Jeder hat ein Smartphone und Selfies sind allgegenwärtig. Wollen Sie sehen, ob Sie neben dem Eiffelturm eine gute Figur machen? Richten Sie das Telefon auf sich selbst, drücken Sie eine Taste und schon haben Sie sich mit einem berühmten Wahrzeichen im Hintergrund auf einem Bild verewigt, das sie in den sozialen Netzwerken veröffentlichen können, wo es jeder bewundern kann.
Derzeit befinden wir uns in einer Phase großer Veränderungen, die von technologischen Fortschritten und Lockdowns geprägt ist. Wir stellen die Welt zunehmend mithilfe von Bildern dar, manchmal sogar ausschließlich mit Bildern.
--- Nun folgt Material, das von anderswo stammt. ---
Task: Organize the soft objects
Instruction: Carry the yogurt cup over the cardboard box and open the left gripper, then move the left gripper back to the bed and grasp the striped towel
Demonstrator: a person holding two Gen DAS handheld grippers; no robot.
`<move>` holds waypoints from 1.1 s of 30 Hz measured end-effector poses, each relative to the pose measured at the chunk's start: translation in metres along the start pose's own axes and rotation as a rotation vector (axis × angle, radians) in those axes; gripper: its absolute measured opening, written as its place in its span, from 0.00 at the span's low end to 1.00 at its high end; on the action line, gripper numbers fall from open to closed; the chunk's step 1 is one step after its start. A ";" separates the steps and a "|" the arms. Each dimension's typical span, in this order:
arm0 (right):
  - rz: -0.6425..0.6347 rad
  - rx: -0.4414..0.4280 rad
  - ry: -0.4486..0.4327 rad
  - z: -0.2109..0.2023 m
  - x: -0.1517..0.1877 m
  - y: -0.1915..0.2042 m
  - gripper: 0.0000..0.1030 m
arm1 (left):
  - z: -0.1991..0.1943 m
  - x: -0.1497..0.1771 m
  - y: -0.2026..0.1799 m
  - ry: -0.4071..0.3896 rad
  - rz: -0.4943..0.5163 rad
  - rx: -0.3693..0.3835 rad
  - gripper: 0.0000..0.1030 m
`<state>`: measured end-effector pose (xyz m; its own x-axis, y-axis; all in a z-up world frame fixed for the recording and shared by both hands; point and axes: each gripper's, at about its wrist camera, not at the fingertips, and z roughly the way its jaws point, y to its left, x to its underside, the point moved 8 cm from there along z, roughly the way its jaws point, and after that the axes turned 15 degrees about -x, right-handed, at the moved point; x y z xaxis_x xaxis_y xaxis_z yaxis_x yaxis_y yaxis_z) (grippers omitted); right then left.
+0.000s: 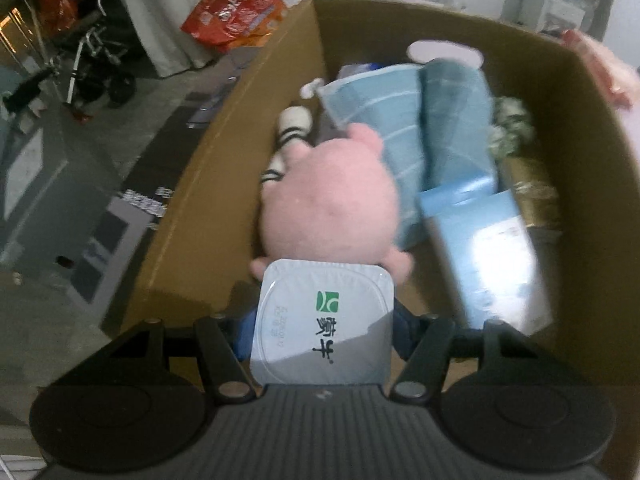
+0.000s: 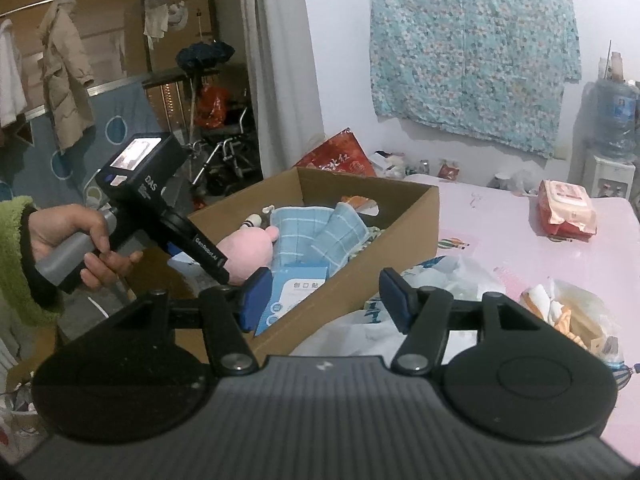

Unsere Informationen, sozialen Interaktionen, unser Geschäftsleben, die Unterhaltung und unsere Liebesbeziehungen finden durch den Filter einer Kamera statt.
Ein Durchbruch?
Wenn das nicht der Durchbruch für Anbieter von Videogesprächsplattformen ist, wann dann. Aufgrund der Umstände waren wir gezwungen, in virtuellen Meetings mit ungeplanten Unterbrechungen und unbeholfener Körpersprache zurechtzukommen. Jetzt, wo wir diese Hürden überwunden haben, ist das Misstrauen gegenüber der Arbeit von Zuhause schnell verdampft und wird das Home Office langsam gang und gäbe. Hier gibt es jetzt wahrscheinlich kein Zurück mehr, selbst wenn wir zur Normalität zurückkehren. Unser Verhältnis zu den Bildern, die wir geschaffen haben, hat sich erneut verändert.
Für diejenigen unter uns, die im Bereich der Bilderstellung arbeiten, ist dies eine rechtzeitige Mahnung, dass in Zeiten, in denen sich alles verändert, die Zukunft nur selten in unserem eigenen Spiegelbild zu finden ist.